(Extracted records begins)

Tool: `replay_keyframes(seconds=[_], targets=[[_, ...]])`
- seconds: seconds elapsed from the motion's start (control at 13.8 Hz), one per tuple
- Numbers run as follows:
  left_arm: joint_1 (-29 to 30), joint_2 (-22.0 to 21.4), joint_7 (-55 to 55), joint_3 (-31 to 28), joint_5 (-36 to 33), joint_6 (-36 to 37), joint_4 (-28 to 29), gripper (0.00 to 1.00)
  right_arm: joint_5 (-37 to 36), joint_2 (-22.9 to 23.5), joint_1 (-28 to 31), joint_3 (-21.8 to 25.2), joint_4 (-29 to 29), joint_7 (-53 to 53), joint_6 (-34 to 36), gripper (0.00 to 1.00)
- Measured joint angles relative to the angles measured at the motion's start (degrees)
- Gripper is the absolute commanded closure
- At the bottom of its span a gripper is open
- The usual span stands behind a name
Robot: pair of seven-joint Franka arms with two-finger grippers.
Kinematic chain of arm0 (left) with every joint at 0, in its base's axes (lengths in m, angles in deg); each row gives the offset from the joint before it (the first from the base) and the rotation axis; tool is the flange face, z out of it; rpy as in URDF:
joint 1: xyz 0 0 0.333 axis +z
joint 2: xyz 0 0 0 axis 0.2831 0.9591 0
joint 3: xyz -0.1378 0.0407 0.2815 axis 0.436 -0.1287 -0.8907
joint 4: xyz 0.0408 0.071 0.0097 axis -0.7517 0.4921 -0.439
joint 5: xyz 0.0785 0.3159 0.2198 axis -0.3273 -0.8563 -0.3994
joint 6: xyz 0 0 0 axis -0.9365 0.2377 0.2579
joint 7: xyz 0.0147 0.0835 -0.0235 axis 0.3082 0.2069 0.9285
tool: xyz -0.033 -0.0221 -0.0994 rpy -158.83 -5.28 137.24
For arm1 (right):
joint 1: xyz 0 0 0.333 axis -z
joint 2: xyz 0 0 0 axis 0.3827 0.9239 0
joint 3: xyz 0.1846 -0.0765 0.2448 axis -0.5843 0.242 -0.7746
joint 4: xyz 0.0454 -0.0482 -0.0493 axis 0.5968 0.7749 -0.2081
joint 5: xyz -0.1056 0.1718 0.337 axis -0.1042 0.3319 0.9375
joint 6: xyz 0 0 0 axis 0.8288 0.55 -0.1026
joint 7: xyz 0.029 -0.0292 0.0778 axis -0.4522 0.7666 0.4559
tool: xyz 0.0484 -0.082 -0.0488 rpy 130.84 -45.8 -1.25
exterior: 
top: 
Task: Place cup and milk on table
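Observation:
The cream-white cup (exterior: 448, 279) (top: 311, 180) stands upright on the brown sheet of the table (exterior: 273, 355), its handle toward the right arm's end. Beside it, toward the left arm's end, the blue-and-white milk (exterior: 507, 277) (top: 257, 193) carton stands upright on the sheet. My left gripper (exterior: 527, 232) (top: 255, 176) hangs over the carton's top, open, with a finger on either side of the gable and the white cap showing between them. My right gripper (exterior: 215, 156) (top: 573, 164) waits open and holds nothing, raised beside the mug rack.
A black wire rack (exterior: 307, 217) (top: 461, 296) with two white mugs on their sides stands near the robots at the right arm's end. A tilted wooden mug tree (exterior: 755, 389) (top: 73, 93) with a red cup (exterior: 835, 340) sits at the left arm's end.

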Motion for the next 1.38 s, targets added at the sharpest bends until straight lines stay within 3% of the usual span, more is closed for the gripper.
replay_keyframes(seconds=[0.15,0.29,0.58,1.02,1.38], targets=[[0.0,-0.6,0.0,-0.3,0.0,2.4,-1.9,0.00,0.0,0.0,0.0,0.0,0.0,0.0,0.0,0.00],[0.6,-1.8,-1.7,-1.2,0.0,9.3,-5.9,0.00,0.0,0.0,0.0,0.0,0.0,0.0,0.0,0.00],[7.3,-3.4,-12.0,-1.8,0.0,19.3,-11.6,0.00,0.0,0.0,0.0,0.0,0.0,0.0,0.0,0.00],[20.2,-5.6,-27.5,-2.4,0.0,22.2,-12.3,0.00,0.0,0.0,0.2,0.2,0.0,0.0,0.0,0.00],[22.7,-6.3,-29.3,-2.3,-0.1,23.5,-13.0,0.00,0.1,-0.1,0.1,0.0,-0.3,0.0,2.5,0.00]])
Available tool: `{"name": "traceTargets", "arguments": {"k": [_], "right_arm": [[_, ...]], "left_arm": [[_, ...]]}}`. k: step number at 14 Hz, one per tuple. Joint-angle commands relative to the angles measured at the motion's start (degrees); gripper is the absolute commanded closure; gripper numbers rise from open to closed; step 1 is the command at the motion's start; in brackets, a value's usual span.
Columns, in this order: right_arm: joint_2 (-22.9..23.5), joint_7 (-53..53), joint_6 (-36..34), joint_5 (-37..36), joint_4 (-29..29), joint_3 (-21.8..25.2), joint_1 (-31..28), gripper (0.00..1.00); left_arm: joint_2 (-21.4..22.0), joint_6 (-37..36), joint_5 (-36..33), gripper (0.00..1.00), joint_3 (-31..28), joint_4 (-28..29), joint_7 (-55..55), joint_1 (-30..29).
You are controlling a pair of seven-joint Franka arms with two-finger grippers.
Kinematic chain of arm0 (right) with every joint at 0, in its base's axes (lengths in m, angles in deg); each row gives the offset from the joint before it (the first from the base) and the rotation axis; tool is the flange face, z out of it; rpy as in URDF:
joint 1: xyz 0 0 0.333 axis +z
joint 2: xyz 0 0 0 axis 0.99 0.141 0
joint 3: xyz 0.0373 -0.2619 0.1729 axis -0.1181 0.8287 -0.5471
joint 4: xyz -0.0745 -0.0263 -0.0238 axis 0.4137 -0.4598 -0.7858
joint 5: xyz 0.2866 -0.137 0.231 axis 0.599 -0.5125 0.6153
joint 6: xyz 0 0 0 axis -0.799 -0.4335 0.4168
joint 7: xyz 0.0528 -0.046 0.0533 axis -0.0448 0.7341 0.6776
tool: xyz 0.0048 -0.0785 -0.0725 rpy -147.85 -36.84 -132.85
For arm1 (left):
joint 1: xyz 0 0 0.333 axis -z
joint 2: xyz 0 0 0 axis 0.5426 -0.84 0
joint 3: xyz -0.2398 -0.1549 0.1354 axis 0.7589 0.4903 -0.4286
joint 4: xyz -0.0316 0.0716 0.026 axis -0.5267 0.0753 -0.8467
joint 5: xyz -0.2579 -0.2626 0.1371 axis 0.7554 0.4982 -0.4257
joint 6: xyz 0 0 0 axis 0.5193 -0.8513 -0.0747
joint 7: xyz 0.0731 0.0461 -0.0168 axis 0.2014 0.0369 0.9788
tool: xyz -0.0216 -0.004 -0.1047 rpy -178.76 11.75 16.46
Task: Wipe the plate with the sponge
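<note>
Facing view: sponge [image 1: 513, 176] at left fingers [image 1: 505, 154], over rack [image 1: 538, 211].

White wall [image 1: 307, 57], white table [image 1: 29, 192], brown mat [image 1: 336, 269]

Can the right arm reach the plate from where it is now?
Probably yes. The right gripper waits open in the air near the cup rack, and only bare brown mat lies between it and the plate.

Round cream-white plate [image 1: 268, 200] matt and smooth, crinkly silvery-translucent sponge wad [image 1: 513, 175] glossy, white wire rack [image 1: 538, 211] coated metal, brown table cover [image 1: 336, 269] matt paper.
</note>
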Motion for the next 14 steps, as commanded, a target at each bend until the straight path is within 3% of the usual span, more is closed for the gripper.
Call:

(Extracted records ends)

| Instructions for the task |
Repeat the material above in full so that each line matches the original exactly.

| Expected output |
Tool: `replay_keyframes(seconds=[_], targets=[[_, ...]])`
- seconds: seconds elapsed from the motion's start (control at 13.8 Hz), one per tuple
- Numbers run as follows:
  left_arm: joint_1 (-29 to 30), joint_2 (-22.0 to 21.4), joint_7 (-55 to 55), joint_3 (-31 to 28), joint_5 (-36 to 33), joint_6 (-36 to 37), joint_4 (-28 to 29), gripper (0.00 to 1.00)
  right_arm: joint_5 (-37 to 36), joint_2 (-22.9 to 23.5), joint_1 (-28 to 31), joint_3 (-21.8 to 25.2), joint_4 (-29 to 29), joint_7 (-53 to 53), joint_6 (-34 to 36), gripper (0.00 to 1.00)
- Measured joint angles relative to the angles measured at the motion's start (degrees)
- Gripper is the absolute commanded closure
- At the bottom of its span a gripper is open
- The usual span stands behind a name
Robot: pair of seven-joint Franka arms with two-finger grippers.
Kinematic chain of arm0 (left) with every joint at 0, in its base's axes (lengths in m, angles in deg); each row gives the offset from the joint before it (the first from the base) and the rotation axis; tool is the flange face, z out of it; rpy as in URDF:
joint 1: xyz 0 0 0.333 axis +z
joint 2: xyz 0 0 0 axis 0.2831 0.9591 0
joint 3: xyz -0.1378 0.0407 0.2815 axis 0.436 -0.1287 -0.8907
joint 4: xyz 0.0408 0.071 0.0097 axis -0.7517 0.4921 -0.439
joint 5: xyz 0.0785 0.3159 0.2198 axis -0.3273 -0.8563 -0.3994
joint 6: xyz 0 0 0 axis -0.9365 0.2377 0.2579
joint 7: xyz 0.0147 0.0835 -0.0235 axis 0.3082 0.2069 0.9285
tool: xyz -0.033 -0.0221 -0.0994 rpy -158.83 -5.28 137.24
For arm1 (right):
joint 1: xyz 0 0 0.333 axis -z
joint 2: xyz 0 0 0 axis 0.3827 0.9239 0
joint 3: xyz 0.1846 -0.0765 0.2448 axis -0.5843 0.242 -0.7746
joint 4: xyz 0.0454 -0.0482 -0.0493 axis 0.5968 0.7749 -0.2081
joint 5: xyz -0.1056 0.1718 0.337 axis -0.1042 0.3319 0.9375
joint 6: xyz 0 0 0 axis 0.8288 0.55 -0.1026
joint 7: xyz 0.029 -0.0292 0.0778 axis -0.4522 0.7666 0.4559
tool: xyz 0.0484 -0.082 -0.0488 rpy 130.84 -45.8 -1.25
exterior: 
top: 
Task: Place cup and milk on table
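Observation:
The cream-white cup (exterior: 448, 279) (top: 311, 180) stands upright on the brown sheet of the table (exterior: 273, 355), its handle toward the right arm's end. Beside it, toward the left arm's end, the blue-and-white milk (exterior: 507, 277) (top: 257, 193) carton stands upright on the sheet. My left gripper (exterior: 527, 232) (top: 255, 176) hangs over the carton's top, open, with a finger on either side of the gable and the white cap showing between them. My right gripper (exterior: 215, 156) (top: 573, 164) waits open and holds nothing, raised beside the mug rack.
A black wire rack (exterior: 307, 217) (top: 461, 296) with two white mugs on their sides stands near the robots at the right arm's end. A tilted wooden mug tree (exterior: 755, 389) (top: 73, 93) with a red cup (exterior: 835, 340) sits at the left arm's end.
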
Motion for the next 1.38 s, targets added at the sharpest bends until straight lines stay within 3% of the usual span, more is closed for the gripper.
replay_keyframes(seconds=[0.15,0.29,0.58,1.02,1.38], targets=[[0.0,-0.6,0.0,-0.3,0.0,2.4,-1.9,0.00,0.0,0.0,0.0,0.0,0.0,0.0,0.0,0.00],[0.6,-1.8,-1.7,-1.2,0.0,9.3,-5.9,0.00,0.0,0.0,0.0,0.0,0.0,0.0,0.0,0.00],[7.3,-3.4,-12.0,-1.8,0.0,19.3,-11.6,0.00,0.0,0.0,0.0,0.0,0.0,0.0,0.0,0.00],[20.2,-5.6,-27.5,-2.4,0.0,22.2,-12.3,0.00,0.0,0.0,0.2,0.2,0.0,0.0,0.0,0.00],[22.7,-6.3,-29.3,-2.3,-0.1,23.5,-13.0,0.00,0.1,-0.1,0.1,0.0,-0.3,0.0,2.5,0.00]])
Available tool: `{"name": "traceTargets", "arguments": {"k": [_], "right_arm": [[_, ...]], "left_arm": [[_, ...]]}}`. k: step number at 14 Hz, one per tuple. Joint-angle commands relative to the angles measured at the motion's start (degrees); gripper is the absolute commanded closure; gripper numbers rise from open to closed; step 1 is the command at the motion's start; in brackets, a value's usual span.
Columns, in this order: right_arm: joint_2 (-22.9..23.5), joint_7 (-53..53), joint_6 (-36..34), joint_5 (-37..36), joint_4 (-29..29), joint_3 (-21.8..25.2), joint_1 (-31..28), gripper (0.00..1.00); left_arm: joint_2 (-21.4..22.0), joint_6 (-37..36), joint_5 (-36..33), gripper (0.00..1.00), joint_3 (-31..28), joint_4 (-28..29), joint_7 (-55..55), joint_1 (-30..29).
You are controlling a pair of seven-joint Franka arms with two-finger grippers.
Kinematic chain of arm0 (right) with every joint at 0, in its base's axes (lengths in m, angles in deg); each row gives the offset from the joint before it (the first from the base) and the rotation axis; tool is the flange face, z out of it; rpy as in URDF:
joint 1: xyz 0 0 0.333 axis +z
joint 2: xyz 0 0 0 axis 0.99 0.141 0
joint 3: xyz 0.0373 -0.2619 0.1729 axis -0.1181 0.8287 -0.5471
joint 4: xyz -0.0745 -0.0263 -0.0238 axis 0.4137 -0.4598 -0.7858
joint 5: xyz 0.2866 -0.137 0.231 axis 0.599 -0.5125 0.6153
joint 6: xyz 0 0 0 axis -0.799 -0.4335 0.4168
joint 7: xyz 0.0528 -0.046 0.0533 axis -0.0448 0.7341 0.6776
tool: xyz 0.0048 -0.0785 -0.0725 rpy -147.85 -36.84 -132.85
For arm1 (left):
joint 1: xyz 0 0 0.333 axis -z
joint 2: xyz 0 0 0 axis 0.5426 -0.84 0
joint 3: xyz -0.2398 -0.1549 0.1354 axis 0.7589 0.4903 -0.4286
joint 4: xyz -0.0316 0.0716 0.026 axis -0.5267 0.0753 -0.8467
joint 5: xyz -0.2579 -0.2626 0.1371 axis 0.7554 0.4982 -0.4257
joint 6: xyz 0 0 0 axis 0.5193 -0.8513 -0.0747
joint 7: xyz 0.0731 0.0461 -0.0168 axis 0.2014 0.0369 0.9788
tool: xyz -0.0216 -0.004 -0.1047 rpy -178.76 11.75 16.46
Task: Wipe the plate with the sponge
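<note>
Facing view: sponge [image 1: 513, 176] at left fingers [image 1: 505, 154], over rack [image 1: 538, 211].

White wall [image 1: 307, 57], white table [image 1: 29, 192], brown mat [image 1: 336, 269]

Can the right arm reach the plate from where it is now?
Probably yes. The right gripper waits open in the air near the cup rack, and only bare brown mat lies between it and the plate.

Round cream-white plate [image 1: 268, 200] matt and smooth, crinkly silvery-translucent sponge wad [image 1: 513, 175] glossy, white wire rack [image 1: 538, 211] coated metal, brown table cover [image 1: 336, 269] matt paper.
</note>
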Motion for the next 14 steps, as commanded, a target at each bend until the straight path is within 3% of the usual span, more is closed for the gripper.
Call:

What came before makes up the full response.